Michael Keaton in ‘Birdman’

Alejandro G. Iñárritu’s Birdman (or The Unexpected Virtue of Ignorance) is, “formally speaking, a repudiation of all of his other films,” asserts Ben Kenigsberg at the AV Club. “While 21 Grams and Babel indulged in associative montage and facile cross cutting, Birdman is the digital era’s latest ode to André Bazin: It’s filmed so that the majority of it appears to unfold in a single take. You could easily make an M&M-jar-type game out of guessing the real number of shots. I counted 50, but cinematographer, Emmanuel Lubezki, supplies so many swish pans and lighting and focal changes that it’s difficult to tell…. As a stunt, it’s less purist than the high-wire act of Russian Ark. But Birdman does use its sweeping camera movements to find a correlative to the immediacy of theater.”

Birdman “centers on the fevered exertions of Riggan Thomson, a fading movie star played by Michael Keaton (he made his fortune, like Keaton, in the role of a superhero), to prove himself on Broadway in a self-penned, self-directed adaptation of Raymond Carver’s ‘What We Talk About When We Talk About Love,'” explains New York‘s David Edelstein. “The camera hurtles after Riggan from his dressing room to the stage (often he’s chased by his harried producer, played by Zach Galifianakis) and back to his dressing room, with glimpses on the way of, among others, a whiny actress (Naomi Watts), her hot-dog actor boyfriend (Edward Norton), and Riggan’s mouthy, fresh-from-rehab daughter (Emma Stone). In between his clashes with actors, Riggan is taunted by the voice of his old character, Birdman, who reminds him of his sorry state and how much more deserving he is than the rest of the wretched showbiz world…. How much different this movie would be if Riggan were visited by Beetlejuice—a reminder of what ­Keaton was once and could be again.”

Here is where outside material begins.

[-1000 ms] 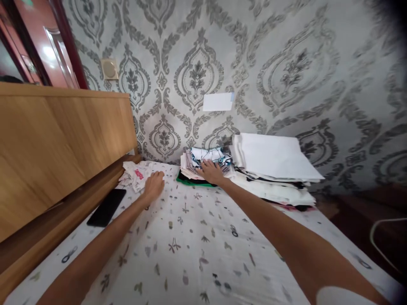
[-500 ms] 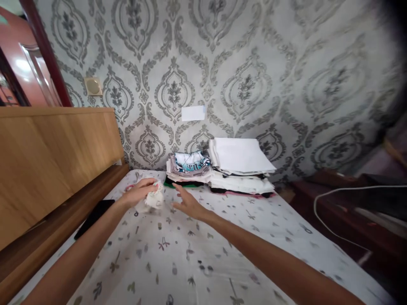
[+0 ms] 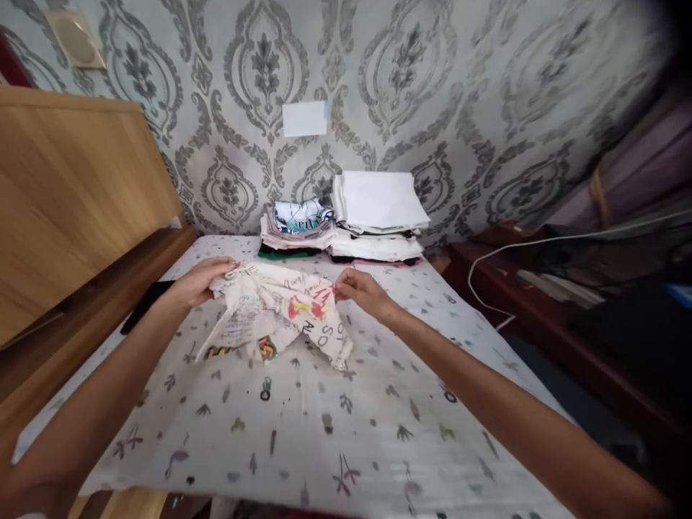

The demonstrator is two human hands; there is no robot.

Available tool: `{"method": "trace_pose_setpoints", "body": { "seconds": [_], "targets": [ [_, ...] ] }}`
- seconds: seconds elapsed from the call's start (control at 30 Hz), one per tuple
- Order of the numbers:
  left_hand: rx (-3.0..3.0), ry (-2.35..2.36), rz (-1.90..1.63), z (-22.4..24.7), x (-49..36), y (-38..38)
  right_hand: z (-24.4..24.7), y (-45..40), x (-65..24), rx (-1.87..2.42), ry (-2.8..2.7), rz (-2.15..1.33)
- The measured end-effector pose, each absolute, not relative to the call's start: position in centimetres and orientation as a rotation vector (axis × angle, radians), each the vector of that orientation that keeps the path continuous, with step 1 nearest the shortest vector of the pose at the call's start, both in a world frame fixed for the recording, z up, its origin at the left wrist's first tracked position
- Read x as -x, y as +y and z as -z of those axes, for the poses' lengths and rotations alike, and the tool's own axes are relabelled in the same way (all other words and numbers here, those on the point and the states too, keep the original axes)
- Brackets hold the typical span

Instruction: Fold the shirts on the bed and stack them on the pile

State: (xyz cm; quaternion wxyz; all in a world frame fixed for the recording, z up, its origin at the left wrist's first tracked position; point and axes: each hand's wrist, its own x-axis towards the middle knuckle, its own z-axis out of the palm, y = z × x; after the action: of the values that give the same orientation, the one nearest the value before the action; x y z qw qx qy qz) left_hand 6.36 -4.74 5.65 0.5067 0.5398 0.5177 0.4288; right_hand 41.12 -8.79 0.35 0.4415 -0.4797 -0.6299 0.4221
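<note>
A crumpled cream cloth garment with printed lettering and red and yellow marks is stretched between my two hands over the bed. Its exact kind cannot be made out. My left hand grips its left upper edge, fingers closed on the fabric. At the opposite side my right hand pinches the right edge between thumb and fingers. The lower part of the cloth hangs in folds and reaches the patterned sheet.
Behind my hands, a stack of folded clothes stands beside a taller stack topped with white cloth, near the wall. A dark flat object lies by the wooden headboard. A white cable runs along the right.
The cloth, bunched in my left hand before, is now spread out sideways. My right hand, open and empty earlier, has taken hold of its right edge. The view has tilted downward.
</note>
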Motion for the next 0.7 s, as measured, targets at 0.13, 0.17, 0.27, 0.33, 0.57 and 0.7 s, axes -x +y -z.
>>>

“The script—by Inárittu, Nicolás Giacobone, Alexander Dinelaris, and Armando Bo—is targeted at both the small-mindedness of the Hollywood machine and the pomposity of movie stars who presume to think big in pursuit of high-art credibility,” writes Michael Koresky in Reverse Shot. “That this latter point might extend to stars of mega-budget studio garbage like The Incredible Hulk or The Amazing Spider-Man 2 who use art-house fare from lauded Mexican filmmakers to boost their credibility is an extratextual conundrum we’ll put aside for the moment: a self-critiquing Hollywood product will always try to have its cake and eat it too. The film allows everyone to be a little bit ridiculous and takes digs at an increasingly superficial mainstream American culture without ever being misanthropic or even particularly jaded. Birdman doesn’t want to destroy anything or anyone; it simply wants to reach some sort of détente between consumer culture and art cinema, like a more accessible, Yank version of Olivier Assayas’s Irma Vep.”

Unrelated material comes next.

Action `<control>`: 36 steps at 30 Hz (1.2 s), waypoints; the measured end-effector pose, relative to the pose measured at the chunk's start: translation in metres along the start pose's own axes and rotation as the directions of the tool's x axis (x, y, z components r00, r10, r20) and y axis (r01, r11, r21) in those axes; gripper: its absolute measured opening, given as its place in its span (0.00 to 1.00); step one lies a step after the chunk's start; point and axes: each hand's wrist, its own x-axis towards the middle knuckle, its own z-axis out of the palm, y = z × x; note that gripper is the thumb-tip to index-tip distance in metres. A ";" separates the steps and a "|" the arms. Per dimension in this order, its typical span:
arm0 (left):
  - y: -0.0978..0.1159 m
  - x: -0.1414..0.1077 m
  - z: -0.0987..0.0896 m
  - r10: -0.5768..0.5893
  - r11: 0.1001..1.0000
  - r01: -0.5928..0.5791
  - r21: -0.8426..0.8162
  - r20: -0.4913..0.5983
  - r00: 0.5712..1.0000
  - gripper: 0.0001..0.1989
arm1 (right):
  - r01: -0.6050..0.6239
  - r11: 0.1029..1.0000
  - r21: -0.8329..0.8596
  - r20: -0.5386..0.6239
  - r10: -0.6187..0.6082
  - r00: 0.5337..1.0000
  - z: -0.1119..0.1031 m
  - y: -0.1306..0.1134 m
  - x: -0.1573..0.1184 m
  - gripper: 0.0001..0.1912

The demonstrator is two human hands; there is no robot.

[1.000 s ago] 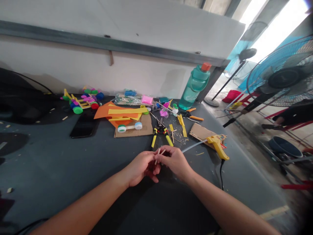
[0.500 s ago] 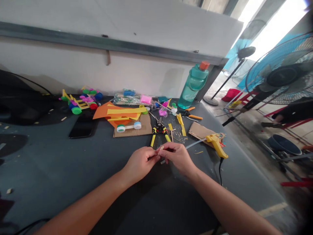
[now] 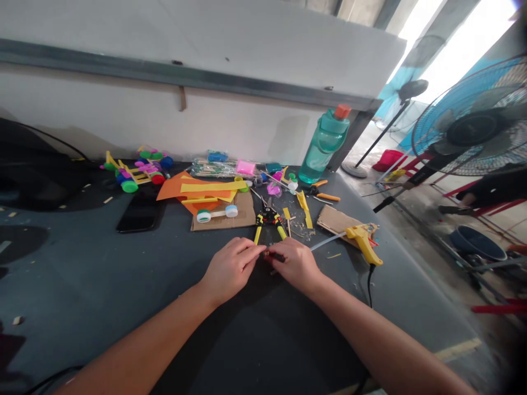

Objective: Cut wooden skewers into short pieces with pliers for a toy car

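Observation:
My left hand (image 3: 234,267) and my right hand (image 3: 297,265) meet at the fingertips over the dark table. Both are closed in a pinch. Between the right fingers shows a small pale wooden piece (image 3: 267,253), mostly hidden; whether the left fingertips also grip it is unclear. Just beyond them lie yellow-and-black pliers (image 3: 269,216), jaws pointing away. To their left, a pair of bottle-cap wheels on an axle (image 3: 217,214) rests on brown cardboard (image 3: 247,211). Off to the right is a yellow glue gun (image 3: 364,241) with its clear glue stick pointing toward my right hand.
Orange and yellow paper (image 3: 197,189), a black phone (image 3: 139,211) and small colourful toy cars (image 3: 138,170) lie at the left. A teal bottle (image 3: 324,145) stands by the wall. Orange-handled cutters (image 3: 327,193) lie near the right edge. Fans (image 3: 469,129) stand beyond the table.
My fingers have shifted their hold, and the pale wooden piece, seen between both hands before, is now mostly covered. My left hand has moved slightly left.

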 end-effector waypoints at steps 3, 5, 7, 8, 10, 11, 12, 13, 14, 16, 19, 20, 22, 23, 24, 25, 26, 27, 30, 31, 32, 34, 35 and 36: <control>0.000 -0.001 0.000 0.048 0.999 -0.048 0.021 -0.009 0.999 0.15 | -0.009 1.000 -0.008 -0.002 0.009 1.000 0.000 0.001 0.000 0.06; 0.000 -0.001 0.000 0.079 0.996 -0.079 0.052 -0.002 0.997 0.15 | -0.014 1.000 0.006 -0.002 0.014 1.000 0.000 0.001 0.000 0.07; 0.000 -0.002 0.000 0.106 0.990 -0.107 0.090 0.020 0.994 0.16 | -0.008 1.000 0.013 0.005 0.008 1.000 -0.001 0.001 0.000 0.08; 0.000 -0.002 0.000 0.116 0.987 -0.119 0.105 0.030 0.993 0.17 | -0.001 1.000 0.014 0.008 0.001 1.000 -0.001 0.001 0.000 0.09; 0.001 -0.002 -0.001 0.130 0.983 -0.134 0.124 0.042 0.991 0.17 | 0.015 1.000 0.018 0.009 -0.015 1.000 -0.002 0.001 0.000 0.09; 0.001 -0.002 -0.001 0.133 0.982 -0.138 0.128 0.045 0.990 0.17 | 0.025 0.999 0.021 0.008 -0.025 1.000 -0.003 0.000 0.000 0.09; 0.001 -0.002 -0.001 0.133 0.982 -0.139 0.130 0.048 0.990 0.17 | 0.036 0.999 0.025 0.010 -0.036 0.999 -0.003 0.000 0.000 0.09; 0.002 -0.002 -0.001 0.132 0.982 -0.138 0.129 0.052 0.990 0.17 | 0.046 0.999 0.027 0.011 -0.047 0.999 -0.004 0.000 0.000 0.09; 0.002 -0.002 -0.001 0.131 0.982 -0.137 0.127 0.057 0.990 0.17 | 0.055 0.998 0.026 0.013 -0.056 0.998 -0.004 -0.001 0.000 0.10; 0.003 -0.001 -0.002 0.125 0.985 -0.132 0.114 0.066 0.990 0.18 | 0.067 0.998 0.020 0.012 -0.067 0.998 -0.004 -0.001 0.000 0.10; 0.002 -0.001 -0.001 0.108 0.990 -0.113 0.078 0.066 0.992 0.18 | 0.062 0.998 0.016 -0.001 -0.062 0.998 -0.003 -0.001 0.000 0.10; 0.002 -0.001 -0.001 0.102 0.992 -0.106 0.064 0.063 0.993 0.19 | 0.054 0.998 0.018 -0.005 -0.054 0.999 -0.003 -0.001 0.000 0.10; 0.000 -0.001 0.000 0.085 0.996 -0.087 0.038 0.052 0.995 0.19 | 0.033 0.999 0.022 -0.006 -0.033 0.999 -0.002 0.000 -0.001 0.10; -0.002 -0.001 0.001 0.074 0.997 -0.076 0.029 0.043 0.996 0.19 | 0.024 0.999 0.023 -0.005 -0.024 1.000 -0.002 0.000 -0.001 0.09; -0.003 -0.001 0.001 0.066 0.998 -0.067 0.022 0.032 0.997 0.19 | 0.016 1.000 0.025 -0.004 -0.016 1.000 -0.002 0.001 -0.001 0.09; -0.004 -0.001 0.001 0.060 0.998 -0.060 0.018 0.020 0.998 0.19 | 0.010 1.000 0.025 -0.005 -0.009 1.000 -0.001 0.001 -0.001 0.08; -0.005 -0.002 0.001 0.057 0.998 -0.057 0.015 0.009 0.998 0.19 | 0.004 1.000 0.026 -0.007 -0.004 1.000 -0.001 0.001 0.000 0.08; -0.005 -0.002 0.001 0.060 0.998 -0.060 0.011 0.001 0.998 0.19 | 0.001 1.000 0.025 -0.011 -0.001 1.000 -0.001 0.002 0.000 0.07; -0.006 -0.002 0.000 0.083 0.997 -0.083 0.005 0.011 0.997 0.20 | -0.002 1.000 0.013 -0.014 0.002 1.000 -0.001 0.003 0.000 0.08; -0.005 -0.002 0.000 0.091 0.996 -0.091 0.010 0.023 0.996 0.20 | -0.001 1.000 0.008 -0.016 0.001 1.000 -0.001 0.003 0.000 0.09; -0.005 -0.001 0.000 0.100 0.995 -0.101 0.020 0.037 0.994 0.20 | 0.001 1.000 0.005 -0.020 -0.001 1.000 0.000 0.003 0.000 0.09; -0.004 -0.001 -0.001 0.116 0.992 -0.119 0.052 0.057 0.992 0.20 | 0.002 1.000 0.005 -0.027 -0.002 1.000 0.000 0.002 -0.001 0.09; -0.003 -0.001 -0.001 0.123 0.990 -0.127 0.068 0.063 0.990 0.20 | 0.004 1.000 0.010 -0.031 -0.004 1.000 0.000 0.002 -0.001 0.08; -0.003 0.000 -0.002 0.128 0.988 -0.133 0.082 0.066 0.990 0.20 | 0.005 1.000 0.017 -0.035 -0.005 0.999 0.000 0.002 -0.001 0.08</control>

“What it adds up to—a mental-health satire, a comment on the moviegoer’s eternally shrinking attention span, a farcical diorama of the New York theater world—is probably less than the sum of its parts, but goddamn if they’re not thrilling to behold,” writes Steve Macfarlane at the L.

“González Iñárritu has largely placed regurgitated ideas into the mouths of gifted actors, then dropped them amid a kooky story that plays like an elaborate distraction from what little Birdman actually has to say,” writes R. Kurt Osenlund at Slant. “There’s a real pity in that, because, as a film about the inner workings of theater life, Birdman is genuinely fascinating.”

“It’s a goof, not a self-important statement,” argues Matt Prigge at Metro, “and it’s most useful as a study of actors working with a cameraman as an ignored fellow castmate, doing a series of dances while tossing off jokes. Not all of the jokes are good; as usual it’s less insulting than depressingly unimaginative that there’s a joyless, vengeful critic (Lindsay Duncan) who exists to be told her kind aren’t as good as the artists they write about. But its lack of depth is its greatest asset. It might have been shallow and pompous if it weren’t actually charming and nutty.”

More from Nicholas Bell (Ioncinema, 4.5/5), Jason Bailey (Flavorwire), Jared Kershner (Credits), Anthony Lane (New Yorker), Tom Shone (Intelligent Life) and Martin Tsai (Critic’s Notebook). Earlier: Reviews from Venice.

Lane Brown reports on the film’s making for New York, while Melena Ryzik profiles Keaton for the New York Times. For the Wall Street Journal, Caryn James talks with Iñárritu, who, by the way, “has been shooting an entirely different kind of movie, The Revenant, with Leonardo DiCaprio as a 19th-century fur trapper. Tom Hardy co-stars.” In the Los Angeles Times, Steven Zeitchik interviews Iñárritu and Glenn Whipp talks with Keaton.

Updates, 10/15: For Time, Daniel D’Addario talks with González Iñárritu about “the perfectionist voice inside of him, why he doesn’t care about superhero movies, and why Alfred Hitchcock’s similarly single-shot film Rope is ‘mediocre.'”

“It’s focused on a play, but Birdman might as well be a film about filmmaking, and about creation in general, in all its messy, terrifying, vulnerable glory,” writes Alison Willmore at Buzzfeed. “Like a sprawling Robert Altman ensemble film or Federico Fellini’s , with which it could be shelved in some holdout video store some day, Birdman’s bursting with too much life to be constrained by its themes. It feels big in a way that has nothing to do with fantastical armies in array or giant explosions, and that’s enough to make you fall back in love with the movies all over again.”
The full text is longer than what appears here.